The 2020 MLS assistant referee of the year, Nesbitt became the first woman to officiate on the field in a Concacaf qualifying match for the men’s World Cup when she worked a March 2021 game between Canada and Bermuda in Orlando. She also was an assistant referee and a video official during the 2019 Women’s World Cup in France, having left a position as an assistant professor of chemistry at Towson University to focus on that tournament and her future as a referee.

“It has been an absolute honor to have people say that I’ve become a role model for women,” Nesbitt said last year.

Frappart also officiated at the 2019 Women’s World Cup, including as the match referee for the final, won by the United States over the Netherlands. Frappart became the first female referee in Ligue 1, France’s top men’s professional league, and she led a predominantly female officiating crew for the 2019 UEFA Super Cup final between Liverpool and Chelsea. In April, she became the first woman to referee the men’s French Cup final, one month after she made history by serving as match referee for a World Cup qualifying contest between Latvia and the Netherlands in Amsterdam.

“I would hope that in the future, the selection of elite women’s match officials for important men’s competitions will be perceived as something normal and no longer as sensational,” Collina said Thursday. “They deserve to be at the FIFA World Cup because they constantly perform at a really high level, and that’s the important factor for us.”

Other assistant referees from the United States in the World Cup pool are Kyle Atkins and Corey Parker. American Ismail Elfath, the 2020 MLS referee of the year, is on the referee list for Qatar, and countryman Armando Villarreal is set to be a video official.

Also named among the referees was Zambia’s Janny Sikazwe, who created headlines in January when he twice whistled for full time before 90 minutes had elapsed, with added time also expected, in an Africa Cup of Nations match in Cameroon.
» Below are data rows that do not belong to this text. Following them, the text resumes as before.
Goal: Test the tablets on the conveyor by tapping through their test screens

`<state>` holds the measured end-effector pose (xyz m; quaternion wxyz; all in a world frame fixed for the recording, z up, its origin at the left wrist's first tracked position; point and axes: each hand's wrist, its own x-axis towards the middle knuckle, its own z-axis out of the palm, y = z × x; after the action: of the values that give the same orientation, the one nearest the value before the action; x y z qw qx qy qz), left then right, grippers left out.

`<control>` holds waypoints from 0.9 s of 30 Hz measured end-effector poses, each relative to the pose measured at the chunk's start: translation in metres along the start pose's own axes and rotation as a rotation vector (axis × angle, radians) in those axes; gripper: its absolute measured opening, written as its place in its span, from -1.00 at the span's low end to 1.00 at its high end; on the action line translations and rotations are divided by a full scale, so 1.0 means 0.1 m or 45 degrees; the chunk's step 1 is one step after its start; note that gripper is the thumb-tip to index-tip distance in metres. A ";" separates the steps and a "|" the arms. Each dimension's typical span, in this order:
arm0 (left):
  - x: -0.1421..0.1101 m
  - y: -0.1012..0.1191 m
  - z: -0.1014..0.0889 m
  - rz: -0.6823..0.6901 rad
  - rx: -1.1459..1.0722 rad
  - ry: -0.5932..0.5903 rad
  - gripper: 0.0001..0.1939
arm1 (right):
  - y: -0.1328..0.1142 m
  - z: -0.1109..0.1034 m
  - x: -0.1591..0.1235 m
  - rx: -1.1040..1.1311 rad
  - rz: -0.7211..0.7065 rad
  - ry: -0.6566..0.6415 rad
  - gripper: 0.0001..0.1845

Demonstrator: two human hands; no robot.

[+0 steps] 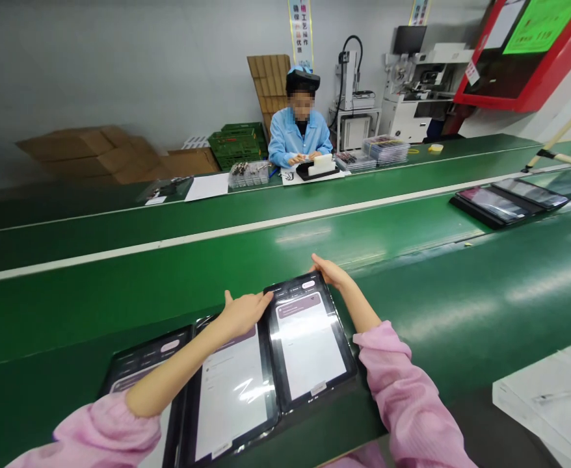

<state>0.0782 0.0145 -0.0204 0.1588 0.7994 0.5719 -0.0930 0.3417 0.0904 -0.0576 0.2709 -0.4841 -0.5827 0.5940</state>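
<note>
Three black-framed tablets with lit white screens lie side by side in front of me. The right tablet (309, 351) is between my two hands, its top edge turned away from me. My left hand (243, 314) grips its upper left corner with the fingertips, the forearm crossing over the middle tablet (231, 396) and the left tablet (142, 354). Around the upper right corner of the right tablet curls my right hand (330, 270), its fingers partly behind the edge. My left forearm hides part of the left and middle screens.
A green conveyor belt (207, 250) with a pale rail runs across beyond the bench. More tablets (503, 203) rest on a dark stack at the right. A co-worker in blue (300, 133) sits opposite, beside trays of parts (249, 174). White sheets (553, 396) lie at lower right.
</note>
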 end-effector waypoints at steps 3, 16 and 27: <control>0.02 -0.23 0.02 -0.016 -0.092 0.025 -0.47 | -0.09 -0.04 -0.05 0.053 -0.021 -0.016 -0.21; -0.26 -0.56 -0.14 -0.098 -0.559 0.041 -0.38 | 0.13 0.02 -0.06 -0.305 -0.062 -0.026 -0.45; -1.17 -1.51 -0.19 -0.454 -0.583 0.002 -0.36 | 0.09 0.04 -0.07 -0.472 -0.012 0.107 -0.44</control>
<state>-0.1031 -0.0378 0.0132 0.3156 0.6296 0.7098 0.0127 0.3429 0.0806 -0.0653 0.2040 -0.5473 -0.6726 0.4543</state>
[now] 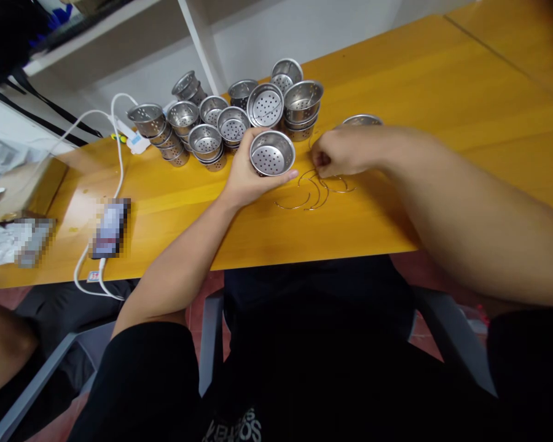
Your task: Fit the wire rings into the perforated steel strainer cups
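My left hand (pixel 245 178) is wrapped round a small perforated steel cup (pixel 271 152), held just above the yellow table (pixel 442 110). My right hand (pixel 343 153) is closed in a pinch over a heap of thin curved wire handles (pixel 316 189) lying on the table, fingertips touching them. What sits between the fingertips is too small to make out. Another steel cup (pixel 362 120) peeks out behind my right hand.
Several stacks of matching perforated cups (pixel 233 120) crowd the table's far side. A white power strip (pixel 131 138) with cables lies at the left, with a phone (pixel 110 227) and papers (pixel 0 242) nearer the edge. Another person's arm (pixel 0 344) shows at lower left.
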`<state>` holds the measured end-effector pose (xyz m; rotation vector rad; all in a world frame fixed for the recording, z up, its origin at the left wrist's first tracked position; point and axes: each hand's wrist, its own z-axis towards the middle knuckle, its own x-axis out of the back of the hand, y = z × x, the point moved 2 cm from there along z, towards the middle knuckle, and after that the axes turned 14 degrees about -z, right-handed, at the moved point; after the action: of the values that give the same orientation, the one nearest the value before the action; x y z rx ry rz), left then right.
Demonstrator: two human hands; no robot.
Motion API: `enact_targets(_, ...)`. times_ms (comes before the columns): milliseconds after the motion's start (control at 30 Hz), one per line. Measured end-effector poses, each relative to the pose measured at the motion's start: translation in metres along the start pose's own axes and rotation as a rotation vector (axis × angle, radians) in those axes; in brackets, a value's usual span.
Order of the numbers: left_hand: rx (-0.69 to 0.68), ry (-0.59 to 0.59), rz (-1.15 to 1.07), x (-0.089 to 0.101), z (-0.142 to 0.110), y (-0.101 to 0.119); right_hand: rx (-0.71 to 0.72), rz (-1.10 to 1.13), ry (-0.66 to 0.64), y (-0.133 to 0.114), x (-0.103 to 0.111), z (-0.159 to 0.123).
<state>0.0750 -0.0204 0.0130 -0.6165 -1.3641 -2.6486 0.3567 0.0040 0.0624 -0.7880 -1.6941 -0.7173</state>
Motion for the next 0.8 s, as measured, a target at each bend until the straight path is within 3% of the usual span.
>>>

Coaches from Tunisia, which was losing to Mali in the match, confronted Sikazwe and later refused to bring their side back onto the pitch when tournament organizers ordered that the game be restarted so the final moments could take place.

Sikazwe said after the match that he was “lucky I didn’t go into a coma” amid sweltering conditions that day.

“I think God told me to end the match,” Sikazwe reportedly added. “He saved me.”